Plaintiff argues that the Commission erred in determining that he is no longer totally disabled and that defendants are entitled to terminate payment of temporary total disability compensation. “Disability” is defined as “incapacity because of injury to earn the wages which the employee was receiving at the time of injury in the same or any other employment.” N.C. Gen.Stat. § 97–2(9) (2013). “When an employee suffers a ‘diminution to benefits under N.C.G.S. § 97–30” for partial disability. Gupton v. Builders Transp., 320 N.C. 38, 42, 357 S.E.2d 674, 678 (1987) (quoting Branham v. Panel Co., 223 N.C. 233, 237, 25 S.E.2d 865, 868 (1943)). However, “[w]hen the power or capacity to earn is totally obliterated, he or she is entitled to benefits under N.C.G.S. § 97–29” for total disability. Id.

With respect to partial disability benefits, plaintiff is subject to the provisions of N.C. Gen.Stat. § 97–30 (2009), which limits the total amount of partial disability compensation to 300 weeks from the date of injury. Because in this case, the 300–week period from the date of injury has passed, plaintiff is no longer entitled to partial disability benefits under N.C. Gen.Stat. § 97–30. Therefore, the issue in this case is solely whether plaintiff's earning capacity was “totally obliterated” such that he remains totally disabled. Gupton, 320 N.C. at 42, 357 S.E.2d at 678.

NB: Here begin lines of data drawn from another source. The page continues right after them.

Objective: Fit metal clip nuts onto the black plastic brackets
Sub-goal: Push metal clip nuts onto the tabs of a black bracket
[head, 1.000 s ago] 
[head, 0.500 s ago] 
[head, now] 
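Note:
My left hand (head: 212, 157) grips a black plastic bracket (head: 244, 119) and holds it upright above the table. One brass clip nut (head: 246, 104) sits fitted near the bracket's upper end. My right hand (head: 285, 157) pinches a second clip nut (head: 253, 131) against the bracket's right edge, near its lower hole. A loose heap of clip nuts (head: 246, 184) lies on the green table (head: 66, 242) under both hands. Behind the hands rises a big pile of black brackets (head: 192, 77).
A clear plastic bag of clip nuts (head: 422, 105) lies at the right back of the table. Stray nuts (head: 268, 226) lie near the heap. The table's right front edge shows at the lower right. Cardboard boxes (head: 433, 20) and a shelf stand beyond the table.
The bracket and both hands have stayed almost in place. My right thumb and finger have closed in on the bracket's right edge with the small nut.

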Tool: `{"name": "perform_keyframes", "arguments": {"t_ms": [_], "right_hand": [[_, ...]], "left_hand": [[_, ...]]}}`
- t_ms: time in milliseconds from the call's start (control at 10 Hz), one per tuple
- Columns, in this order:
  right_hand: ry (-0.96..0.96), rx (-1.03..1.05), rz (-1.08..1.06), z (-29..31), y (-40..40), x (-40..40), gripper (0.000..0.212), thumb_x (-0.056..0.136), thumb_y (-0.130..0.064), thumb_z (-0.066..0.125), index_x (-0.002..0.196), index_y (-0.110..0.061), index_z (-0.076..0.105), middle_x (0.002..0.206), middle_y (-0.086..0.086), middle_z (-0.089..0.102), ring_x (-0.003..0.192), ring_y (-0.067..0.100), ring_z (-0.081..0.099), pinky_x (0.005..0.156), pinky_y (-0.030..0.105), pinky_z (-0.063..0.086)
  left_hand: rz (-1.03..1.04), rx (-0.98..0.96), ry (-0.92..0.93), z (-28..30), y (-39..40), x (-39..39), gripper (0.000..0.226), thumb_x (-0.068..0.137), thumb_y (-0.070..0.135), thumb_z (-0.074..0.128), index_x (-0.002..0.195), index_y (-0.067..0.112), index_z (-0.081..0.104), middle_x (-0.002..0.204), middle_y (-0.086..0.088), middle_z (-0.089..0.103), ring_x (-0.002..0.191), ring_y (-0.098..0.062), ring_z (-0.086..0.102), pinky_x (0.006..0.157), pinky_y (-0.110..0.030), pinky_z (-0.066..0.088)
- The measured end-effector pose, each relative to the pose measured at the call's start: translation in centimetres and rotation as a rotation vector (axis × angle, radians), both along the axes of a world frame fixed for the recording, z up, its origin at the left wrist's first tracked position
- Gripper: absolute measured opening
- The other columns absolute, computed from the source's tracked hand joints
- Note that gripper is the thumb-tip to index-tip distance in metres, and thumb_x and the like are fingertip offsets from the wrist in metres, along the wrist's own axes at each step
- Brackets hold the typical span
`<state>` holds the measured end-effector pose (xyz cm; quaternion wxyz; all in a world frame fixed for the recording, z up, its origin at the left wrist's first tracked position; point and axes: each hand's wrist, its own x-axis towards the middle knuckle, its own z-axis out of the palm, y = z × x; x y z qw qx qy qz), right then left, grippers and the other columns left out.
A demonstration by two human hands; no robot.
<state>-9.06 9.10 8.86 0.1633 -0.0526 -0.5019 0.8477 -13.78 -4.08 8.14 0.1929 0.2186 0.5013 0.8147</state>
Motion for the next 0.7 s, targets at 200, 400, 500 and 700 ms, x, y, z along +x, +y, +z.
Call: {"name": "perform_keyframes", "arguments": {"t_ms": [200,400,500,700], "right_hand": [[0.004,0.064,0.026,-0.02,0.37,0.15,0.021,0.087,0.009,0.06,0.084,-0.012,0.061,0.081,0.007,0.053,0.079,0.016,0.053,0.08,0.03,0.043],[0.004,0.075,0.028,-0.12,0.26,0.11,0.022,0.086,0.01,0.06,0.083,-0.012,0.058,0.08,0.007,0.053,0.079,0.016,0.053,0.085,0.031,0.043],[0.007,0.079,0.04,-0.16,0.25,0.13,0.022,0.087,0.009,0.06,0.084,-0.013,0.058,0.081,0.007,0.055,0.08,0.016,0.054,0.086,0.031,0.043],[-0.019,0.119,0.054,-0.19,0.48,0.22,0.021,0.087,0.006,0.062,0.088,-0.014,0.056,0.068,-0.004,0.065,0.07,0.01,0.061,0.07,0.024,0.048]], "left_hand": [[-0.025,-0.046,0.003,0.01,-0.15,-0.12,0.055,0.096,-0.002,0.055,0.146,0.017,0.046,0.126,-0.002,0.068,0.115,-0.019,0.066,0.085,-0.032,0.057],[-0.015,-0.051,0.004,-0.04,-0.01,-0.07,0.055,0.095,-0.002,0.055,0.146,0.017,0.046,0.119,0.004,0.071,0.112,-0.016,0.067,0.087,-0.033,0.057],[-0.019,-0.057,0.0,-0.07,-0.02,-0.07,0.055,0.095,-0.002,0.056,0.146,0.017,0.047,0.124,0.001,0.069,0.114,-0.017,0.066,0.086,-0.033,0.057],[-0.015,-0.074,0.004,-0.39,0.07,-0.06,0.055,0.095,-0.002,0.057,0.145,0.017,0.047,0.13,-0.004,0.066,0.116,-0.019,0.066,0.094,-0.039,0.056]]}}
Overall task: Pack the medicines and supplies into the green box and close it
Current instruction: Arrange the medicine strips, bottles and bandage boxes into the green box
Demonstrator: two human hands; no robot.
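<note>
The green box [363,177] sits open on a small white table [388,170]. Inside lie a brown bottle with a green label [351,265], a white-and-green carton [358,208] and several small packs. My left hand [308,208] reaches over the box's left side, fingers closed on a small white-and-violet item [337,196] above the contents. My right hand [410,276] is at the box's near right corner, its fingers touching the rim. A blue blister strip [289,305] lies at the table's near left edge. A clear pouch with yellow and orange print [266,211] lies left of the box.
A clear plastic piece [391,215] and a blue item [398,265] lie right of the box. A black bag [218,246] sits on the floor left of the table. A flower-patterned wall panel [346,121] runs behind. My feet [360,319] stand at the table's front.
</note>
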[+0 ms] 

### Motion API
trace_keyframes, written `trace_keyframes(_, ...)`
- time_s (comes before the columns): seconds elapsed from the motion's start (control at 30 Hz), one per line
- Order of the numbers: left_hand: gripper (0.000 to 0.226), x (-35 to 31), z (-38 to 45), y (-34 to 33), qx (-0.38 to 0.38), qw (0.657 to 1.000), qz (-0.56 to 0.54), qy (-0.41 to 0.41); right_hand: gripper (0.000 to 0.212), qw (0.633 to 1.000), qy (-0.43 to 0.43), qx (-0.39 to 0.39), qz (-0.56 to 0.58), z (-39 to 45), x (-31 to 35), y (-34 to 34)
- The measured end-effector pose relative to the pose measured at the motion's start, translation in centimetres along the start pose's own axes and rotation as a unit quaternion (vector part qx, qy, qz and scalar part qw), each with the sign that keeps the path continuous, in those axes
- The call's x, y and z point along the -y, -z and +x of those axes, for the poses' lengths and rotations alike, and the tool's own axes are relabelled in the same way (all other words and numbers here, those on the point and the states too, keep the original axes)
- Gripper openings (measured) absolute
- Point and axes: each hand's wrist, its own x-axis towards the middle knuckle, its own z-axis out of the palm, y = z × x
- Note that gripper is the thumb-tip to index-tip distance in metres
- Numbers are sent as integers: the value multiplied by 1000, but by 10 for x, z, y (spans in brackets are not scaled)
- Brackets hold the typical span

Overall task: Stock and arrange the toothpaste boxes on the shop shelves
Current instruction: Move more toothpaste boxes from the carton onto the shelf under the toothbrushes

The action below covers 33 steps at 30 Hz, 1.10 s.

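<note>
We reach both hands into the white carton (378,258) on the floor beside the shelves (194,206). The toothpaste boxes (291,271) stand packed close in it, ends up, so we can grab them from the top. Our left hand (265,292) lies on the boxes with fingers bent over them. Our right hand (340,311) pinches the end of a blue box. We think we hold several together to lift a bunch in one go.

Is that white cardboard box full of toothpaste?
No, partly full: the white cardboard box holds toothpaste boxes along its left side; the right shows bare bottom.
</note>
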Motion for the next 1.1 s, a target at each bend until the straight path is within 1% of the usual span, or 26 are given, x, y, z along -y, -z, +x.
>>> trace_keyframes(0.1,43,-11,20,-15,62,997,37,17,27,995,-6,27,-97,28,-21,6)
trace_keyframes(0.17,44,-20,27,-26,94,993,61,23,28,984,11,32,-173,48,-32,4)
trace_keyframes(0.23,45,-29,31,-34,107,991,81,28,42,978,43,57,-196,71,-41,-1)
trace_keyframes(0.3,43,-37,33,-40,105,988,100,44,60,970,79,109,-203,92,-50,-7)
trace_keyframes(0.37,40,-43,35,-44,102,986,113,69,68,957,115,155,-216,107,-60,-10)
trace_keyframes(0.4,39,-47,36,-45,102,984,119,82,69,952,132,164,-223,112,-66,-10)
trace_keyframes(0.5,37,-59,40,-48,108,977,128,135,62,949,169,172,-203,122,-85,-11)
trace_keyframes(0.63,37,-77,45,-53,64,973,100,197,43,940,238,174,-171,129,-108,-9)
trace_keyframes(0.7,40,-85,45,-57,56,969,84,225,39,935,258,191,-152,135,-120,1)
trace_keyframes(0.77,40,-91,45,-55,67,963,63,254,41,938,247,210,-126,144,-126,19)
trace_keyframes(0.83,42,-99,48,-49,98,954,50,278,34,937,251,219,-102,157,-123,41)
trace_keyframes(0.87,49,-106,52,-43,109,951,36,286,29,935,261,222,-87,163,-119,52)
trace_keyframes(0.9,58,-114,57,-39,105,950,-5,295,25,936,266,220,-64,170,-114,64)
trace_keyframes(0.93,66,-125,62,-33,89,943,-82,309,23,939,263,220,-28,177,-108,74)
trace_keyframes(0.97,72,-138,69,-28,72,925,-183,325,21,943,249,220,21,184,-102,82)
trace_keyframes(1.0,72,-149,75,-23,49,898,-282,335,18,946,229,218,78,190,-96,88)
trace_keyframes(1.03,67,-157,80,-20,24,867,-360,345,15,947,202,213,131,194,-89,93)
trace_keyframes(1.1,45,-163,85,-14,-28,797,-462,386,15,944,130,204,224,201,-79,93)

Here, the Commission based its denial of total disability benefits on its application of the test set forth by our Supreme Court in Lanning. The Lanning test is used to determine whether a claimant's ownership of a business supports a finding of earning capacity:

[T]he test for determining whether the self-employed injured employee has wage-earning capacity is that the employee (i) be actively involved in the day to day operation of the business and (ii) utilize skills which would enable the employee to be employable in the competitive market place notwithstanding the employee's physical limitations, age, education and experience. In the instant case, given plaintiff's exertional limitations, education, and experience, would he be hired to work in the competitive market place?
352 N.C. at 107, 530 S.E.2d at 61. Whether the two prongs of this test are met “are questions of fact.” Id. at 108, 530 S.E.2d at 61. In this case, the Commission determined that both the requirements of the Lanning test were met.

With respect to the first prong, the Commission found that Wharton Station's website states that it “is run by” plaintiff and his wife. Several of the Commission's findings suggest that plaintiff was physically present at Wharton Station on a regular basis. Specifically, the Commission found that defendants conducted 48 hours of surveillance on plaintiff in July, October and November of 2011, in which plaintiff was observed interacting with people and driving vehicles around the property of Wharton Station; that on 23 May 2011 and 8 December 2011, plaintiff executed Form 90s stating that he “hang[s] around Wharton Station Tire & Auto Care during the day and may occasionally try to do something helpful”; and that plaintiff's wife testified that plaintiff “provides her with husbandly support, and she likes having him there at Wharton Station, especially after dark.”

With respect to the business operations at Wharton Station, the Commission found:

53. Wharton Station has hired auto mechanics, who perform the actual physical mechanic's work for the business.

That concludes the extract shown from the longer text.